Exactly as written, print the lines from the top of the listing through the line containing "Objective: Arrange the"; include no pictures.

SUPPLIED MATERIAL
<<<<

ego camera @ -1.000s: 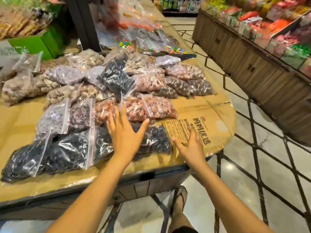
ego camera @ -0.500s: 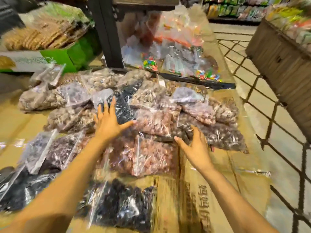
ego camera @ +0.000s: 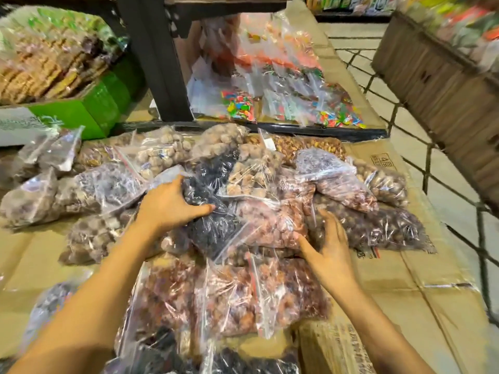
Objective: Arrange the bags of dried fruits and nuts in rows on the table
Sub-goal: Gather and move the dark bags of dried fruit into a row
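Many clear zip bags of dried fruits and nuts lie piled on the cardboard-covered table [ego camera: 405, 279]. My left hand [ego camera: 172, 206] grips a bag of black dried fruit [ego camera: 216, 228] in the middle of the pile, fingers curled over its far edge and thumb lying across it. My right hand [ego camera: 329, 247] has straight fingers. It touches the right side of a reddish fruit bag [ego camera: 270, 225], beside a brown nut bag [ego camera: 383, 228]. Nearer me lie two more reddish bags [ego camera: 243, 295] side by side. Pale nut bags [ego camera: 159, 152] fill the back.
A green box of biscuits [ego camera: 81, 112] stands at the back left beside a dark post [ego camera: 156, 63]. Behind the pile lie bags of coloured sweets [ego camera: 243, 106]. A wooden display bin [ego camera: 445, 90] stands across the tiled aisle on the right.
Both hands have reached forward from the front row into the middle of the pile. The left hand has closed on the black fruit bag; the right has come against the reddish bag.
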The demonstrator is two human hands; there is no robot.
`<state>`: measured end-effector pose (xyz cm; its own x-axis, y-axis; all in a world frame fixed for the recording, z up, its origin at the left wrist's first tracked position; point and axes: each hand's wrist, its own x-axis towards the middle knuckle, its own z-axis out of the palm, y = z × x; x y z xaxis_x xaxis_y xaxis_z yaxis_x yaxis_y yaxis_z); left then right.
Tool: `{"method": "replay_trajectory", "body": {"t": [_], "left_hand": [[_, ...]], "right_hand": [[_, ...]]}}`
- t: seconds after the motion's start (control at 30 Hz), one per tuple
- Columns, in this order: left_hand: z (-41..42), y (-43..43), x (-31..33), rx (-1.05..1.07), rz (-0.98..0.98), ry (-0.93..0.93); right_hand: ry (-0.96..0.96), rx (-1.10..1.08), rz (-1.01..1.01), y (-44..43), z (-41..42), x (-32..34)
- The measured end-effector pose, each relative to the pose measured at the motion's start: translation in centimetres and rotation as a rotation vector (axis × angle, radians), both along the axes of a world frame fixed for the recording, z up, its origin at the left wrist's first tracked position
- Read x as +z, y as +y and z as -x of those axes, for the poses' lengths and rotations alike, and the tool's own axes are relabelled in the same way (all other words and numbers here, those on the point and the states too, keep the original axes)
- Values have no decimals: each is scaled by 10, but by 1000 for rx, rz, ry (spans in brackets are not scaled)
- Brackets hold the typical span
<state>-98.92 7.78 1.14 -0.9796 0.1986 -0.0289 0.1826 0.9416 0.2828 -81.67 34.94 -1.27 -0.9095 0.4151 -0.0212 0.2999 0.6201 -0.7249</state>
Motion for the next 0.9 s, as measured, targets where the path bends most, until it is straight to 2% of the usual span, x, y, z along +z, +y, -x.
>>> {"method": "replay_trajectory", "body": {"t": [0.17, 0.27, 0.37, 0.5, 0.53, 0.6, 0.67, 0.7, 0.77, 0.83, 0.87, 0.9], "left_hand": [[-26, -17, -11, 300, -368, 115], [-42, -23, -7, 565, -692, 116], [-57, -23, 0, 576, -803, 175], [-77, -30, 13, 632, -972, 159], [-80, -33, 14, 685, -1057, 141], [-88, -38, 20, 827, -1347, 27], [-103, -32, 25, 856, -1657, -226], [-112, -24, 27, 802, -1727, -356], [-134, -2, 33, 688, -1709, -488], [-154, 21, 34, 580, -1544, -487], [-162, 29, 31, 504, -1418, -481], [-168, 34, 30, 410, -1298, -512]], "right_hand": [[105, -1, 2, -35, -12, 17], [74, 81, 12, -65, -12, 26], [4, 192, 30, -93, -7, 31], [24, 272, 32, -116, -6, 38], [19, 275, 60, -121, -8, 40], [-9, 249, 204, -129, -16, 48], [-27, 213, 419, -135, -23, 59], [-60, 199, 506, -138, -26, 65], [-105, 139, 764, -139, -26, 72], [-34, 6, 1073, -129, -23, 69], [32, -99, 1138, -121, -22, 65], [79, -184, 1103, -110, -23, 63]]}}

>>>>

TASK RESULT
ego camera @ -1.000s: 
ego camera @ -0.500s: 
ego camera @ +0.000s: 
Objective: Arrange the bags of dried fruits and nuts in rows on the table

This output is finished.